Gravatar This article is very poignant in the conversation between emerg and the more traditional churches. Sometimes I think we miss this point on both "sides." Whether or not we believe that mankind is born sinful dictates what gospel we preach and how we preach it IMO.
Does one need to have good (although no perfect by any stretch) theology in order to be part of Jesus' church or should we focus on being missional to the detriment of theology? No, I am not claiming that the emerg are all either one or the other so please don't assume that is what I am saying. But, do we need a theological underpinning to be;
1. Christian and
2. missional about the gospel?
Jim


Gravatar Jim,
The knowledge of our need is vital to any vital Christianity. Also, the need to seek a solution to the problem in the Gospel is vital.

My approach is that we need a solution to our brokeness to be truly missional.

I see a dying world and I learn a path to freedom and fearlessness that I can bring to some other poor beggar. If we as a community can bring peace to a people who knows no true peace then we hve a gospel that is good news indeed.


Gravatar The 1 percent rule really hit home for me I struggled mightly with my marriage and with two teenage daughters I do not see divorce as a option and i know it is against Gods will. My wife is an extremely difficult woman and it is easy for me to blame our difficulties on her but reading your post I see that you are correct more than 1 percent does belong to me as a result of my character defects and through Gods grace I need to work on that and just maybe my marriage will improve and it it does not at least I will and is not that what God desire. Dear Lord less of me and more of your son. You can not imagine how timely this was for me


Gravatar George,
God bless you. Your willingness to seek growth in all of what life gives you is a treasure.
God Bless,
brad


Gravatar I found this link via BW3's site.

As someone who has done lots of therapy, who owes my life to it and continues to benefit, allow me to say that your representation of the therapeutic model is far from what I've experienced and what many of my friends have experienced. Uncovering wounds and processing feeling in a supportive environment is critical to emotional well-being and the healing of trauma; a good therapist does this for a living.

Also, there is more to therapy. Christians can't write if off wholesale like scientologists. There is cognitive work, grief work, anger work...in fact what you are suggesting, something like the fourth and fifth step of a.a., is a cognitive reassessment...my own character defects took part in my relationship failures. Okay. The mature person does get there.

It is not, however, always the best place to start. For those incested, physically abused as children...even betrayed by pastors or priests...what's their part of that abuse? Zip.

My only real complaint here is that this kind of thinking may make Christians hesitant to seek counseling. The church is a community and must function relationally; therapy is one component of human community.
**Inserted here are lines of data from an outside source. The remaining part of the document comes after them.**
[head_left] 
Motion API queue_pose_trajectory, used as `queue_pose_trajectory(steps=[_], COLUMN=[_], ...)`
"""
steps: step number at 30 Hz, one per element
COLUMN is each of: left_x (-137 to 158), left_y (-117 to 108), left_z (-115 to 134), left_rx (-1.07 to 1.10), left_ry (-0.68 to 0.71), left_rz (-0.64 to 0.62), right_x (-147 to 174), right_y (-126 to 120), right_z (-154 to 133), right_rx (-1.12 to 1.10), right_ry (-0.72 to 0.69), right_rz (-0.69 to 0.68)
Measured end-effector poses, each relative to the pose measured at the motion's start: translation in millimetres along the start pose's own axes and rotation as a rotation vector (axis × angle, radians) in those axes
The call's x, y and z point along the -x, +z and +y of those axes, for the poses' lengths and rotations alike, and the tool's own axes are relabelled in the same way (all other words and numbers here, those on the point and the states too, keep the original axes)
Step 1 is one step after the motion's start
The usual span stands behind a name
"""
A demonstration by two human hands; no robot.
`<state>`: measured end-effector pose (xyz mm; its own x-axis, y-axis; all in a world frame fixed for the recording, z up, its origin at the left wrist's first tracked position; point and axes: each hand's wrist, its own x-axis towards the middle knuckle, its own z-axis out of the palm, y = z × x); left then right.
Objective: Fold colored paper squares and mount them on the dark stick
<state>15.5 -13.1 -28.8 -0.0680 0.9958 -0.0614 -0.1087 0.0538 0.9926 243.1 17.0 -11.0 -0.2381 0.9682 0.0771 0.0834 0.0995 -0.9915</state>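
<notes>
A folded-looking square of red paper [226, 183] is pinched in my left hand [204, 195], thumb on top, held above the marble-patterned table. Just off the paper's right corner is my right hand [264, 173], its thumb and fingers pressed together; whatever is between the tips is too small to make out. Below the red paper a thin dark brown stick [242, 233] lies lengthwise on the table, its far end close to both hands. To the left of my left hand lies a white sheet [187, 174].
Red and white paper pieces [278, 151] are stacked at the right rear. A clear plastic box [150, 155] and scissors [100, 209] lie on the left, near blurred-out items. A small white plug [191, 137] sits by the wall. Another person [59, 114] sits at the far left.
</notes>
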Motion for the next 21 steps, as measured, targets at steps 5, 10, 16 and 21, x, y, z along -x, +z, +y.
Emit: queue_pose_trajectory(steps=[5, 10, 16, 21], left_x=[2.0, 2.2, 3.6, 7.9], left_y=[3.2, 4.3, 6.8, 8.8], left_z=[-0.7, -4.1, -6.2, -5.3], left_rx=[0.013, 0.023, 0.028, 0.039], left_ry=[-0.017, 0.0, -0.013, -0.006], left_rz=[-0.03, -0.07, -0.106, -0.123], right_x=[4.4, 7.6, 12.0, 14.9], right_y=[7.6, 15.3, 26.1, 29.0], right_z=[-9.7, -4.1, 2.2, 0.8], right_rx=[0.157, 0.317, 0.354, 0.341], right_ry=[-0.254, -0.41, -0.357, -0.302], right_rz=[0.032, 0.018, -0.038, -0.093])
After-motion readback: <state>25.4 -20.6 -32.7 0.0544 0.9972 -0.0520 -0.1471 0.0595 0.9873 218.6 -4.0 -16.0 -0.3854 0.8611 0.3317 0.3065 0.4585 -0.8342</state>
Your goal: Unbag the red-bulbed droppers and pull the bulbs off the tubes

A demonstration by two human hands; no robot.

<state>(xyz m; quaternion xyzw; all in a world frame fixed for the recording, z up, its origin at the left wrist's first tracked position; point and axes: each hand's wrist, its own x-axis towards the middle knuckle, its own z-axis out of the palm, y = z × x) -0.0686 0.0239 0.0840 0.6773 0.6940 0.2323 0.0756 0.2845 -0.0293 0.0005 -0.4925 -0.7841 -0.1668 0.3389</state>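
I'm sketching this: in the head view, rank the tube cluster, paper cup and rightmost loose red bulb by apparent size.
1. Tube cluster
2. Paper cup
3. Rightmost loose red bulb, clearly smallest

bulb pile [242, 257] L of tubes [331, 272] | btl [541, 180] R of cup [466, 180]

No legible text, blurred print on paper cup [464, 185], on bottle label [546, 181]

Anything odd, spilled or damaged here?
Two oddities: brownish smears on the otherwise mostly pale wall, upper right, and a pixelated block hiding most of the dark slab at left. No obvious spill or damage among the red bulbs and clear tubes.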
As you are a pastor, I respectfully suggest you learn more about the vast field of psychotherapy before you recommend anyone away from psychotherapy and into what you are proposing, which is in fact a kind of therapy which will be helpful to some, destructive to others.

This is as close to a flame as I've ever gotten online. Frankly, if I want my car tuned I got to a mechanic; a verse exegeted a pastor or scholar; if I'm suffering from depression, I find a competent counselor to oversee my recovery process. Anti-therapy attitudes in the church, which I believe I find here, distress me deeply.

Sincerely and believe it or not with love,

Troy


Gravatar Troy,
I am sure I generally agree with you. I imagine most of what I think we are differing is somewhat semantic.
When I use the phrase "therapuetic model", I am not talking about counseling per se. Sorry for the confusion. I spend a good portion of my time counseling and see unimaginable blessing come to some people's lives. It brings tears to my eyes just thinking about it.

As for the pastorate being about bible exegesis, I could not disagree more. Expositing the bible from my perspective is used to lead people into an experience of peace and joy not to know the bible. I do beleive that Jesus is wholesale the teacher that brings us into this life experience and the model is that eventually we need to come to the place of finding the self-centered response that in the present is quenching the power of the spirit in our experience.

I am really only speaking of a healing model that never brings healing that I have seen used to many people's ruin and likewise seen some of these same people find remarkable transformation when embracing the path I suggest.


Gravatar Brad,

thanks for the email.

Yes, my phrase, 'if you want your car worked on see a mechanic...,' all that, isn't the best I can offer for my point of view. As an Episcopalian I have to acknowlege the sacramental, the figurehead nature of the pastorship/priesthood, etc. It's not just about preaching. In fact, I think it should be less about preaching or exegesis than it sometimes is.

The point I tried to lamely make (late at night if that's any excuse) is that counseling, in my view, really is an area which requires expertise. This is not to say that mentoring, lay and pastoral counseling, good friendships, that all these don't matter. It is certainly not to say that the pastor/priest should be an aloof academic resource. But people seek counseling for different reasons. Some issues can be handled by amateurs, some, in my view, benefit from competent, experienced professional help (and that can be hard to find).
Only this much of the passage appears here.